Your Monitoring Stack Is Not Ready for Machine Learning
Why this matters right now
Most teams now have at least one machine learning system in production: recommendations, fraud scoring, lead scoring, ranking, anomaly detection, forecasting. The initial POC usually “works” and gets shipped. Six months later:
- Performance silently decays and no one notices until a business KPI falls off a cliff.
- Retraining jobs break on a schema change and default to months-old models.
- Cloud bills spike due to unnoticed inference hotspots.
- Everyone blames “data drift” without being able to quantify it.
Traditional monitoring, QA, and release practices assume relatively static logic.

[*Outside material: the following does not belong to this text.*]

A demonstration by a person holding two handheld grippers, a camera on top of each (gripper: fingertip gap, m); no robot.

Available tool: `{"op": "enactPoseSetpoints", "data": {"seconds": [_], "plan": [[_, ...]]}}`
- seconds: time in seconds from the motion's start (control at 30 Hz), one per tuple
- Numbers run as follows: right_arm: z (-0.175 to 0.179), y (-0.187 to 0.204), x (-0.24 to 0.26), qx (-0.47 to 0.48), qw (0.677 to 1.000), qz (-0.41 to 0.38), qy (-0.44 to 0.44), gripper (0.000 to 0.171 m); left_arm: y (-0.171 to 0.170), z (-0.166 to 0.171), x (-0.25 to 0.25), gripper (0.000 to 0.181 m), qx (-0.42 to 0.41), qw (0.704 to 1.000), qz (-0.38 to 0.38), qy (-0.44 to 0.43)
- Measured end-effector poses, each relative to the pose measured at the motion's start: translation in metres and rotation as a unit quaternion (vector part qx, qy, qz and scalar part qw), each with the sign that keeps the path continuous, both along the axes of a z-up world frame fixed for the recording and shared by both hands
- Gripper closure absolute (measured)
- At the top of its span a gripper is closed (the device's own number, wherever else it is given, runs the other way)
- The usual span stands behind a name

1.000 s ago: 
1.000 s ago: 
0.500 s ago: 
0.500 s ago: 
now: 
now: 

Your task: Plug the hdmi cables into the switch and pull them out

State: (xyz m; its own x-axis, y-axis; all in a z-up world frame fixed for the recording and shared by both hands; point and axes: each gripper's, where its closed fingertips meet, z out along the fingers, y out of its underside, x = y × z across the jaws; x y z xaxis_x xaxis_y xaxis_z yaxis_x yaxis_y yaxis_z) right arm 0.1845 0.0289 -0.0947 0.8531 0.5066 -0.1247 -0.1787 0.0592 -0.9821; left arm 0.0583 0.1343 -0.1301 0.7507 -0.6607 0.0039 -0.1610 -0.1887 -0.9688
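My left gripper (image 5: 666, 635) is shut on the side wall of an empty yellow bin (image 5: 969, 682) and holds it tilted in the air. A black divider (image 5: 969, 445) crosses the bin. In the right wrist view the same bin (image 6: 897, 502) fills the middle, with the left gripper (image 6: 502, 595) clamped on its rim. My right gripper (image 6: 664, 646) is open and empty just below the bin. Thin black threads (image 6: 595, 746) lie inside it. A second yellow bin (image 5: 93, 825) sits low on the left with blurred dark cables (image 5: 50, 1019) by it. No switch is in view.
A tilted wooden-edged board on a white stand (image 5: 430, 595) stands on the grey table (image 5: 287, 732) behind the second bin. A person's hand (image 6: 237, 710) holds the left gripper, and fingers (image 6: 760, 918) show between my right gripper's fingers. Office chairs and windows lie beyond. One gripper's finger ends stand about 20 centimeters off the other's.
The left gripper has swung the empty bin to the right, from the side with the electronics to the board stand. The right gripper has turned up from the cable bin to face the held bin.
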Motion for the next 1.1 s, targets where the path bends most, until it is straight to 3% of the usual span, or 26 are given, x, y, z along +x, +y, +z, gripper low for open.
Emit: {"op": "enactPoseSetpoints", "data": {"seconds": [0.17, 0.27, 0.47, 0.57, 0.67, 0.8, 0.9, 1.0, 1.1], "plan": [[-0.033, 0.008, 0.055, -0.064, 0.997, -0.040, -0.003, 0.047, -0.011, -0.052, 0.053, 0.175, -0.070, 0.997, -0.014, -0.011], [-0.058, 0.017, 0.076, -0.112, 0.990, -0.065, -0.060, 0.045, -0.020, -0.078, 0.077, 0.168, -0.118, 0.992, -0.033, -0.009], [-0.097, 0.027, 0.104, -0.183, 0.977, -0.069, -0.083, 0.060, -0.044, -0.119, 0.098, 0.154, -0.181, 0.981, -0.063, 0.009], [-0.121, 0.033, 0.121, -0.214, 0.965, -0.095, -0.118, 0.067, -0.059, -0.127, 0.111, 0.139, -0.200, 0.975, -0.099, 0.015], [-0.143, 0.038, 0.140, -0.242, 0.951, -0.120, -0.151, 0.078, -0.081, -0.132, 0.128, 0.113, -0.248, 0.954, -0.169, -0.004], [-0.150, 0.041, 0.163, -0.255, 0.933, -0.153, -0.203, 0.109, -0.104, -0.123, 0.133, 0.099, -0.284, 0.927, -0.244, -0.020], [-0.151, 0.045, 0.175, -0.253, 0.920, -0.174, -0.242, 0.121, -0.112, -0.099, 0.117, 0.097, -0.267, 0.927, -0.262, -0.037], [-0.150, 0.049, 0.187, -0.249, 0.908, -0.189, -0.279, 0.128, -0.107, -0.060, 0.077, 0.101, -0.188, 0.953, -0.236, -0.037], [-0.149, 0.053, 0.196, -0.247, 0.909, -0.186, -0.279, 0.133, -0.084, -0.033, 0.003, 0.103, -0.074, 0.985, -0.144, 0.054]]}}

Machine learning systems are different:
- They change behavior without code changes (data drift, retraining).
- They fail gracefully but dangerously (slightly worse predictions that don’t page anyone).
- Their correctness is probabilistic and contextual, not binary.
If you treat ML like another microservice, you get systems that look healthy in Grafana while quietly losing you money.
This post is about the applied side: evaluation, monitoring, drift, feature pipelines, and cost/perf trade-offs — what you actually need to ship reliable models, not a Kaggle leaderboard.
What’s actually changed (not the press release)
Three concrete shifts in the last ~3 years have changed how applied ML needs to be run:
-
Model capacity is cheap; everything else got expensive.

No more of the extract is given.